Eres absurda, muerte. Entiendas o no entiendas. Tonta como una mueca desabrida, como una serie tonta de verano, como un suelo rugoso por el que no corrieran las canicas, como un hechizo torpe y nunca pronunciado, como un hotel sin puertas, como el polvo y el humo con los que tanto tratas, como un cajón volcado, como un beso de arena, como la línea recta de un encefalograma. Eres impertinente como una barca rota, y siempre llegas pronto donde no se te espera. Farsante, terrorista, parásito, fantasma. Basura, hiena inmunda, vieja idiota.

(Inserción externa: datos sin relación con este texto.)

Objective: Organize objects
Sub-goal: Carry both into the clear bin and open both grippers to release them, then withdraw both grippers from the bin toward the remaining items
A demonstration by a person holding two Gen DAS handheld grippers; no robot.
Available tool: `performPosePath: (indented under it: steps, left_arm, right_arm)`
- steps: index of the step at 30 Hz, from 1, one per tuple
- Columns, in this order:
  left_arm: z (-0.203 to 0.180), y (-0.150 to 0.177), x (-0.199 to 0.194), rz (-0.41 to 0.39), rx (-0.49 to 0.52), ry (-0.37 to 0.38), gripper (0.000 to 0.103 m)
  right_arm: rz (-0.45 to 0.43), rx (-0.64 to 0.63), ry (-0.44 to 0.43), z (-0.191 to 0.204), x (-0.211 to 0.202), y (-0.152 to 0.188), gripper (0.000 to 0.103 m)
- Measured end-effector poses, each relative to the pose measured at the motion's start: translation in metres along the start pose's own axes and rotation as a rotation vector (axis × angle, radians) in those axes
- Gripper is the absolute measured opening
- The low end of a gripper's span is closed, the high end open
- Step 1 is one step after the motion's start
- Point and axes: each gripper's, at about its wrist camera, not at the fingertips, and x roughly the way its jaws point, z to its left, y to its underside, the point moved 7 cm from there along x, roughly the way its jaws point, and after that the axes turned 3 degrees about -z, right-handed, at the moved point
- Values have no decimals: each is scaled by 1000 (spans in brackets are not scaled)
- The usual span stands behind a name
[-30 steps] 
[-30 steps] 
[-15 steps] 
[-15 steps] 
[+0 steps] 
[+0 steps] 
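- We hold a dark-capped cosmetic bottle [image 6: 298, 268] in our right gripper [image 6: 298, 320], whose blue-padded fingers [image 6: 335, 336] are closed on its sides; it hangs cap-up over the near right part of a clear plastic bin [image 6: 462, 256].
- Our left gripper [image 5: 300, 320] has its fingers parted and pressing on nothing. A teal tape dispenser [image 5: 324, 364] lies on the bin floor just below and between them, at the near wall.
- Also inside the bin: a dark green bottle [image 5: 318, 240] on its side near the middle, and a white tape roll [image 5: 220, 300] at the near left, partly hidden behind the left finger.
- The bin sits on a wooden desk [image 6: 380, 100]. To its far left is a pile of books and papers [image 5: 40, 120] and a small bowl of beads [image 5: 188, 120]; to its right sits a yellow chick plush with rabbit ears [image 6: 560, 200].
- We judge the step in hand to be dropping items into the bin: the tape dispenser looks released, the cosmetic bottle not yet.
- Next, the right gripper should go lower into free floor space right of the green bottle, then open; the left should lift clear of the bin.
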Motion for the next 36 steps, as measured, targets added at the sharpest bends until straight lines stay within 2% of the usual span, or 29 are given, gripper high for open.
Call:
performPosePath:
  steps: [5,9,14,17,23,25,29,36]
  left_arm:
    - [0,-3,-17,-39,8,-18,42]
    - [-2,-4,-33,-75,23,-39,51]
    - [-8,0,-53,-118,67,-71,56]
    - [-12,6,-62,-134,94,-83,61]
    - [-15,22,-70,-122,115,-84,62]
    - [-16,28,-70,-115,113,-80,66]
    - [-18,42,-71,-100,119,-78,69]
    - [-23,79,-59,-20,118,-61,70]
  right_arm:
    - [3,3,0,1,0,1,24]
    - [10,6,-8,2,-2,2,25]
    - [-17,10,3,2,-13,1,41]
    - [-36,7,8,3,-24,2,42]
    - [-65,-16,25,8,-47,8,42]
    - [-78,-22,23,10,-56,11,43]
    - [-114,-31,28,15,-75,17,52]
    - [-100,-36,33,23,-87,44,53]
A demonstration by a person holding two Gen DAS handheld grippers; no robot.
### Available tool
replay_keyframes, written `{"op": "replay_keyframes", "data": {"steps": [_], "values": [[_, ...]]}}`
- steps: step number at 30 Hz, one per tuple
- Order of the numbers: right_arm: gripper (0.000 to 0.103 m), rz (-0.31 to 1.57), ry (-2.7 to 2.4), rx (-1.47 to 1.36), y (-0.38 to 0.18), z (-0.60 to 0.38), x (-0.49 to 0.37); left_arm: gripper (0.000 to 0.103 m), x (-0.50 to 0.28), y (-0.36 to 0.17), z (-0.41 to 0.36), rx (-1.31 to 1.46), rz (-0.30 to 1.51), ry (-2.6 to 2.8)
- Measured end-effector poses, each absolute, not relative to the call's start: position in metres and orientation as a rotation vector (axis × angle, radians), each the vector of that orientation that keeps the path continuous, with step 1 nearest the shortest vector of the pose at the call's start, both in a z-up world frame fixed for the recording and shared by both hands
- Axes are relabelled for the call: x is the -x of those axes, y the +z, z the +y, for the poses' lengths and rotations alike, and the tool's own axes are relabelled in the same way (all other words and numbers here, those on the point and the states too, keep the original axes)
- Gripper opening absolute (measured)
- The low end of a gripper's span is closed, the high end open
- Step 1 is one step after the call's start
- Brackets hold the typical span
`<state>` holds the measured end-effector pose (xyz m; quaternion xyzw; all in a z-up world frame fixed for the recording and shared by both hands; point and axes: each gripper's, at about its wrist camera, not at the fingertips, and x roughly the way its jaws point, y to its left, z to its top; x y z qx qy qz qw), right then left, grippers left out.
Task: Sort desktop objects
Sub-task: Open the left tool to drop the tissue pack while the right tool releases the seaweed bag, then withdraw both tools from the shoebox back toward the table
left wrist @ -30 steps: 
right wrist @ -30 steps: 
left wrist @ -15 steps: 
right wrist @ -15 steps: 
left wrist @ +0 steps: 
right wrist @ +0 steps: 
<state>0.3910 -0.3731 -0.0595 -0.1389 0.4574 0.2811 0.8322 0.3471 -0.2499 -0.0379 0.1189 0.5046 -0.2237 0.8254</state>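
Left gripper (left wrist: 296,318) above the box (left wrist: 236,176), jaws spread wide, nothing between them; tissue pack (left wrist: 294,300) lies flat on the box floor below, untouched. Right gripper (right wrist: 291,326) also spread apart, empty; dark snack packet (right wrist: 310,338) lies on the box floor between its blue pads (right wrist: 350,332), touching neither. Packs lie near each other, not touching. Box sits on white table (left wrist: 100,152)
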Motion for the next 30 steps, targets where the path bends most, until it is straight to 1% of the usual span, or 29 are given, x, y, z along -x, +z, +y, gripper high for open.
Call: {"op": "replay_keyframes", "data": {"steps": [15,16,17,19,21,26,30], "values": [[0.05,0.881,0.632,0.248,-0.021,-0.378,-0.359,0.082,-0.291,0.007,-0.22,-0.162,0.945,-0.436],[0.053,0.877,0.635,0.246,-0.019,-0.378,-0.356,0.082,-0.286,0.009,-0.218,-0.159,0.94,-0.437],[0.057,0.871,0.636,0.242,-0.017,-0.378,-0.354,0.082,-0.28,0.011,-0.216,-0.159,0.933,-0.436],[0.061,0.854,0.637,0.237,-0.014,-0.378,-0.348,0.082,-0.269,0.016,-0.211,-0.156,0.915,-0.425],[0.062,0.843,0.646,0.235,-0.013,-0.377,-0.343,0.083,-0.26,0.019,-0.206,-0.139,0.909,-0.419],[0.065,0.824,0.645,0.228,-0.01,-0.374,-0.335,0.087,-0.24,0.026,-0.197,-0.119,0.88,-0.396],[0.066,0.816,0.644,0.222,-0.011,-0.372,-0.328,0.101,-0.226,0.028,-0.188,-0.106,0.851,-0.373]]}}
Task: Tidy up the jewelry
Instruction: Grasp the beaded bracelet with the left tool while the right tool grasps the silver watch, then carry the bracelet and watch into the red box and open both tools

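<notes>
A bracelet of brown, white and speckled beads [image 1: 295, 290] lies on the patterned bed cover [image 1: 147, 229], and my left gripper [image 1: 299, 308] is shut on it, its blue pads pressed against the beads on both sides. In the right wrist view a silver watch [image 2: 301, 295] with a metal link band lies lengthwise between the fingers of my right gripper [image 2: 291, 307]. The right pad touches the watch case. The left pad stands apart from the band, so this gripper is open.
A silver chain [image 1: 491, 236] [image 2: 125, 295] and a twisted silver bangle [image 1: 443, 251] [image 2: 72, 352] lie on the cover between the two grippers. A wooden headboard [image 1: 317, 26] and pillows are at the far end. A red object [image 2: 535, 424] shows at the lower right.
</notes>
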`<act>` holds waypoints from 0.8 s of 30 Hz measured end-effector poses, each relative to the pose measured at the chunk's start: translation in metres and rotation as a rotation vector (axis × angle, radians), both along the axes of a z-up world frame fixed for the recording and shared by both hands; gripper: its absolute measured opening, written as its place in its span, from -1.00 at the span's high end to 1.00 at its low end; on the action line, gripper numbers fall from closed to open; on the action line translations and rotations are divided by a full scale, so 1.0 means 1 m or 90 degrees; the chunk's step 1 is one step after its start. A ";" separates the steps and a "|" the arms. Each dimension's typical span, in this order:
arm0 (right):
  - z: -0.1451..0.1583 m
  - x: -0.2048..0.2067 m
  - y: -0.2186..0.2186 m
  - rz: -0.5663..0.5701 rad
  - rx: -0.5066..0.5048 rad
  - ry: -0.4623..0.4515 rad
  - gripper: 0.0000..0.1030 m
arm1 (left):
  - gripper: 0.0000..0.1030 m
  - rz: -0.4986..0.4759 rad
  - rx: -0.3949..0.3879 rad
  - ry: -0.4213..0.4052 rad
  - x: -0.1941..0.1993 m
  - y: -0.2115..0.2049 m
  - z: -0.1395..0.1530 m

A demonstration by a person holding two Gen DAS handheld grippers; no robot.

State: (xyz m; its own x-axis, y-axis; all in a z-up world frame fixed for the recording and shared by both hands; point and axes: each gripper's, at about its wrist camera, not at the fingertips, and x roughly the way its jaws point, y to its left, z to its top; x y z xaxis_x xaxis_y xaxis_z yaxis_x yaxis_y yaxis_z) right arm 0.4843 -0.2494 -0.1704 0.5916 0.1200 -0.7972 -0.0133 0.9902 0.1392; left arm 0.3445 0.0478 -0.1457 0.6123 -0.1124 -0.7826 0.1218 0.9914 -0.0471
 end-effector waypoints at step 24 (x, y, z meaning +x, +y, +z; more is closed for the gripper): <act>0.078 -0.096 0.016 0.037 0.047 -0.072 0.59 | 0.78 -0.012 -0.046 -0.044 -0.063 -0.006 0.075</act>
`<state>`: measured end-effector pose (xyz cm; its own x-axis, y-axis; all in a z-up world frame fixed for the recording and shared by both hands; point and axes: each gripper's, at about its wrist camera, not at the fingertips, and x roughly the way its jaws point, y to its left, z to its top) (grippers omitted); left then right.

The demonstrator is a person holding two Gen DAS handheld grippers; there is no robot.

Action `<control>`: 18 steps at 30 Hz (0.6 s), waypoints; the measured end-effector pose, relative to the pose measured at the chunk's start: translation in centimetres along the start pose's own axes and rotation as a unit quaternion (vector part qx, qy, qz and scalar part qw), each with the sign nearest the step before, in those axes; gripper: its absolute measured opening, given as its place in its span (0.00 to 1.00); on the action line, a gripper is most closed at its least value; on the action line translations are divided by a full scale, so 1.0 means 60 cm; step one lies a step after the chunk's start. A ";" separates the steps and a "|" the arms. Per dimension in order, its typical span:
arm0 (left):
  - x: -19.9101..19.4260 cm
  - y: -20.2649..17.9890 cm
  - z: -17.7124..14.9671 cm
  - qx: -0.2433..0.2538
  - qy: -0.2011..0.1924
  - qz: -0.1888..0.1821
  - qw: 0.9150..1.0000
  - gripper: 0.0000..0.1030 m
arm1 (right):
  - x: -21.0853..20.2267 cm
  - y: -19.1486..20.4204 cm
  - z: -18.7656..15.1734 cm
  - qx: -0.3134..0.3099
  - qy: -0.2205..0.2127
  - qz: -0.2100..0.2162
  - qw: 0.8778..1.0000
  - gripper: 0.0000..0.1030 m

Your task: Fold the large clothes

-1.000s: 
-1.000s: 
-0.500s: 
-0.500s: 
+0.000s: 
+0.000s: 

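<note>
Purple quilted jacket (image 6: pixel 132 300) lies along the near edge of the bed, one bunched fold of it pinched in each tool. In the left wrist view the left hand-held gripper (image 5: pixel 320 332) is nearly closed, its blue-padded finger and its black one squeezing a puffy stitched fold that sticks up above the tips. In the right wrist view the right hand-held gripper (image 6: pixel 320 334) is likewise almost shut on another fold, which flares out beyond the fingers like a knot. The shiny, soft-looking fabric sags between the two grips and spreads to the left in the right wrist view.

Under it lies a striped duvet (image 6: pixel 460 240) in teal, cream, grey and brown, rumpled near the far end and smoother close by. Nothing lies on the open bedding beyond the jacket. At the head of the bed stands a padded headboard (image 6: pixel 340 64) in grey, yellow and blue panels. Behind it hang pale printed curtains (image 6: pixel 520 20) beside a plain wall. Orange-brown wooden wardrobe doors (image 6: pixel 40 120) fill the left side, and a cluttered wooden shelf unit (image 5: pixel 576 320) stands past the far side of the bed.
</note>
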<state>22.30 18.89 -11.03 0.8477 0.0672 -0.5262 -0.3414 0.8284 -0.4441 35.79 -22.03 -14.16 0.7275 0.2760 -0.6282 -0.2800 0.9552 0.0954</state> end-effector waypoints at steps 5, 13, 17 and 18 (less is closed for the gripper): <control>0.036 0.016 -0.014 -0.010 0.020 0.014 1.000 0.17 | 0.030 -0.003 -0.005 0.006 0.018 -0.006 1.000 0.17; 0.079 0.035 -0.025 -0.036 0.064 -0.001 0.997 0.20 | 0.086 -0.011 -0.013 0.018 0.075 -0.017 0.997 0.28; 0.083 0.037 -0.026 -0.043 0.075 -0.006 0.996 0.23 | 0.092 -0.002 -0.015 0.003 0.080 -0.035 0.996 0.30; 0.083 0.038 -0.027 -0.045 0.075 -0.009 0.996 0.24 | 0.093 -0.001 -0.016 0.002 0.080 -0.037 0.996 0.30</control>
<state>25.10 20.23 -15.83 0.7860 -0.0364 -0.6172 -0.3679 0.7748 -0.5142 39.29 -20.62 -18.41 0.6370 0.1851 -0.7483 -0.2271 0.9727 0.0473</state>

Te has comido al Leopoldo pequeñito y delgado que saltaba, en los bancos de nuestra “vecchia scuola”, de lo extraño a lo cierto, como una greguería, como un niño inspirado y generoso, o ya como un poeta, o como un saltimbanqui. Como un duende risueño y malicioso que anhelara vivir en los tejados, lo mismo que Massiel, su gata libertina. Tenía una lavadora de colores, y en la frente, un flequillo de burbujas. Leopoldo era un muchacho casi rubio por dentro. Hablaba de la vida en verso, voz y prosa. No sé cómo la muerte, esa bruja ignorante, ha podido escribirle este “descuento”.
Bajo un rayo esquinado que me araña las venas, que me trae mil recuerdos de torres espumosas, y la nieve escarlata de El Gijón en invierno, y un sabor a limón imaginario, e ingenuas maldiciones en noches inmortales, y alfombras muy mullidas, y techos cristalinos, y nuestra condición, y nuestro tiempo, y sexos delirantes, vivos, desobedientes, y un mundo hecho de alfiles y alas de mariposa, y risas, y ocurrencias, y tanta luz en vano, juro solemnemente que no sé lo que digo, y estoy desesperada, malherida, furiosa. Acaba de morírseme un amigo. Acaba de morírseme un hermano.